- [Task directions]
Type out the data again. Keep every line exactly the same.

(Beginning of Information supplied)

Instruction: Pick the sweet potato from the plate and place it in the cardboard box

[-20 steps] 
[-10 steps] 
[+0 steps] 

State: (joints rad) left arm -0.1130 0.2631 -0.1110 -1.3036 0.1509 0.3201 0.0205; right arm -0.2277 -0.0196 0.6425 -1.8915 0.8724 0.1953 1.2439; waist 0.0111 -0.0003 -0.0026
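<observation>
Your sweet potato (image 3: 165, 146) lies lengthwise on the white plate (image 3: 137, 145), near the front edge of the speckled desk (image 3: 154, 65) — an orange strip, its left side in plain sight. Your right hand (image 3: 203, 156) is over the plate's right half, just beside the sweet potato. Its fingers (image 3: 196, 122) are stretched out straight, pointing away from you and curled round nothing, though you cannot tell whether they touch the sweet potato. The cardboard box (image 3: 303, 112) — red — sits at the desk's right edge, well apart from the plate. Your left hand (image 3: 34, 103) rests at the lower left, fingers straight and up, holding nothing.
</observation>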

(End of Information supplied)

- [Completed exercise]
Instruction: Pick the sweet potato from the plate and place it in the cardboard box

[-20 steps] 
[-10 steps] 
[+0 steps] 

State: (joints rad) left arm -0.1130 0.2631 -0.1110 -1.3036 0.1509 0.3201 0.0205; right arm -0.2277 -0.0196 0.6425 -1.8915 0.8724 0.1953 1.2439; waist 0.0111 -0.0003 -0.0026
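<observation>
Your sweet potato (image 3: 165, 146) lies lengthwise on the white plate (image 3: 137, 145), near the front edge of the speckled desk (image 3: 154, 65) — an orange strip, its left side in plain sight. Your right hand (image 3: 203, 156) is over the plate's right half, just beside the sweet potato. Its fingers (image 3: 196, 122) are stretched out straight, pointing away from you and curled round nothing, though you cannot tell whether they touch the sweet potato. The cardboard box (image 3: 303, 112) — red — sits at the desk's right edge, well apart from the plate. Your left hand (image 3: 34, 103) rests at the lower left, fingers straight and up, holding nothing.
</observation>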

The answer is complete.